To the guidance counselor that changed my life,

Walking through the halls aimlessly as a freshman, I was scared. I was nervous, and I was wondering what the hell I was doing there. My mind was racing, along with my heart- why did I need to leave middle school to come to such a scary place? I was comfortable in middle school. I was the oldest, I knew the lay of the land, and I knew then, in this moment, that I simply was not cut out for high school. It was only the beginning, and I was already seriously contemplating dropping out to work at McDonald's for the rest of my life, and I couldn't help but dread the long four years before me. That was all until I met my guidance counselor. It hadn't made sense to me then, but I was so lost until this person walked into my life. I didn't know the extent of his impact when he entered my life, but it would soon grow to be one of the most significant influences someone has ever had on my life.

For as long as I could remember, it had been ingrained in my mind that people who utilized their guidance counselor was for them to talk about their problems. I didn't have problems, so why would I ever need to meet them? I don't need them. This was all until I was pulled out of class to go discuss my personality. Why the heck did we need to discuss my personality? Little did I know then, but my personality was going to lead me to finding the college I would eventually end up attending, and it would bring to reach the conclusion about what I would like to be doing for the rest of my life.

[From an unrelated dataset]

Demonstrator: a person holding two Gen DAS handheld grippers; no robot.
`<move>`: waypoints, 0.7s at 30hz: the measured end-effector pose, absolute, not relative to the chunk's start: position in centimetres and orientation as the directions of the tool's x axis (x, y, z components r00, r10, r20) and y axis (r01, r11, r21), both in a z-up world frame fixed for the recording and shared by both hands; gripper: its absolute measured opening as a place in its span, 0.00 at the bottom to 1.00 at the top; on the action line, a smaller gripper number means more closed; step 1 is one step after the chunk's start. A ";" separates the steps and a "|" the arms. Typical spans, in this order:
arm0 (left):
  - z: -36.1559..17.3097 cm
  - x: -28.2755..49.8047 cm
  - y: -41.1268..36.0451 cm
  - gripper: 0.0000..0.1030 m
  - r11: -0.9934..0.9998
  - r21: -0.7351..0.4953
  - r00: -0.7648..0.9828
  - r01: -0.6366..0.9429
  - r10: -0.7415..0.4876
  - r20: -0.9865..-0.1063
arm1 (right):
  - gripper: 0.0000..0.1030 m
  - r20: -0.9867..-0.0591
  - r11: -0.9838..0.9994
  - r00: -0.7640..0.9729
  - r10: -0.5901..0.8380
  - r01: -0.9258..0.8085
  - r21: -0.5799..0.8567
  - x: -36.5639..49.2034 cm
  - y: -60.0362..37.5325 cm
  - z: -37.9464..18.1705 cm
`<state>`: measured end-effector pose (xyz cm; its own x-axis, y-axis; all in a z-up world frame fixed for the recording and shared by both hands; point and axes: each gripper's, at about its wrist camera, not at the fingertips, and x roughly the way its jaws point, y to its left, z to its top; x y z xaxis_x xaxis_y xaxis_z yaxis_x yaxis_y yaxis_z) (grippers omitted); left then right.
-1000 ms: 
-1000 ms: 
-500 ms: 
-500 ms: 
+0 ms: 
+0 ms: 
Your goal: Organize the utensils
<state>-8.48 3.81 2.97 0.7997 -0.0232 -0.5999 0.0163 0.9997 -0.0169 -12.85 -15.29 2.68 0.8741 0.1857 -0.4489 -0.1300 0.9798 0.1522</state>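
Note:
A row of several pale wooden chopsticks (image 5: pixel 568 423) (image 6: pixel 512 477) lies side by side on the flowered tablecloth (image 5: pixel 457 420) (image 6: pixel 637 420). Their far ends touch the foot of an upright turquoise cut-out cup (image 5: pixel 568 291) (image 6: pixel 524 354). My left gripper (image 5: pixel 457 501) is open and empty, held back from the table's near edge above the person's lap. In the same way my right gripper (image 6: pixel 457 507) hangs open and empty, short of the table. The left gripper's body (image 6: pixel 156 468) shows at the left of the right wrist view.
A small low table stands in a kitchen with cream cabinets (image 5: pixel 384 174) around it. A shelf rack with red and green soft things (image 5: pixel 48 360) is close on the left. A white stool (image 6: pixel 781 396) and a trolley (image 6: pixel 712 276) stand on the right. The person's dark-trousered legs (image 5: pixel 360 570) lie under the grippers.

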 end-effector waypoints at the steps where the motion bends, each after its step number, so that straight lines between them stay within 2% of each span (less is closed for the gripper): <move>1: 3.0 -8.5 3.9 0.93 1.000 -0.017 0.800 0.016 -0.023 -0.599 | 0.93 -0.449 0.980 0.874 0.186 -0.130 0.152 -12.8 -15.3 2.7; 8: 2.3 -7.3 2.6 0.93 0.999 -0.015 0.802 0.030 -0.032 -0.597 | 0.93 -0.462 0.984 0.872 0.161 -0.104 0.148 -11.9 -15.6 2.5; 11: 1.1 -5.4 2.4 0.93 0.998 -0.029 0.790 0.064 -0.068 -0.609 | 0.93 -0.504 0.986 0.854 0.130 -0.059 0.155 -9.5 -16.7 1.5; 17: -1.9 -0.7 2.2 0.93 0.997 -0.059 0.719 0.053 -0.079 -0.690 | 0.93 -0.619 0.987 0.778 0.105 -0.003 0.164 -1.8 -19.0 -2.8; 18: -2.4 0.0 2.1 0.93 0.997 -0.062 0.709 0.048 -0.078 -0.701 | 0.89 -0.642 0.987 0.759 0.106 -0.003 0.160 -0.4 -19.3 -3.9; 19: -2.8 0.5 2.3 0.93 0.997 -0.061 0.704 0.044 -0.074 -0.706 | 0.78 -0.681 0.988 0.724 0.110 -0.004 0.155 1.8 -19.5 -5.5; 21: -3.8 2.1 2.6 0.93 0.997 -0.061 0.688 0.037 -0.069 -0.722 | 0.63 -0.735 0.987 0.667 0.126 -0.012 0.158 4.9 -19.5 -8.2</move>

So there I sat, with a clouded perspective, a little nervous, and everything was just a little confusing, just as everyday of freshman year was. I could not help but wonder relentlessly why I was in this office, what did I do wrong, and why did he need to talk to me?

As soon as the words, "So, what do you want to do for the rest of your life?" rolled off the tip of his tongue, I gulped, gripped my hands so tightly together and I smiled at him nervously. I thought, what the hell? I have an A in Basic Foods, but I don't think culinary is in my future. I looked at him with a face looking for him to react with a little remorse. He didn't let the silence linger too long between us, I think he could tell my reaction to nervousness was to slowly fill my eyes with tears. He smiled so genuinely back at me, and said, "Don't worry, you don't have to know that now!" And soon, a sigh of relief fell over me like a warm blanket, and I finally felt comfort come over me for the first time during the entire experience.

"I don't know, I want to make money," was the only thought that circulated through my mind to answer his question. He laughed so hard at this one and he continued to ask me questions. I felt a little lost, extremely confused, and definitely hesitant about what I wanted to do for the rest of my life, but my guidance counselor made it a pill I could easily swallow. He was ready to help me figure it all out. He was ready to help me dig deep into my heart to figure out what I wanted, and it was the first time in a really long time that I felt that the control was finally mine.

He helped me find me. Over many conversations about my life plans, dreams, and my goals. He listened, he encouraged, and he believed in me. While struggling to get the grades I wanted, and needed to get, he knew I was barely staying above water. It was he, that would seek solutions to put my academic troubles at ease, and it was he who found that one fix. All it took was his drive to help me succeed. All it took was his caring personality. In a world full of teachers, administrators, and professors- most underpaid, under-appreciated, and robbed of the credit they truly deserve; he kept his work ethic, his motivation, and his relentlessly caring heart.

I learned what it meant to have confidence again. During a time, my friends were getting letters back from all of the colleges they applied for. I remember running to my mailbox and waiting for mine. This was something my sophomore year self would have never fathomed doing based off of my report card. It was my guidance counselor who found my learning disability. It was he who helped me cope. He taught me that although it was a disability, that I could still do what everyone else was doing. He encouraged me to join clubs, balance a job, and still excel in school. These were all things I didn't believe were possible, but from the sidelines, he always there cheering me on. He was the person I ran to with every college acceptance letter, and the one who told me, I knew you could do it. He believed in me, and on the days I felt like falling apart, he was one of the few people in school that I felt I could run to.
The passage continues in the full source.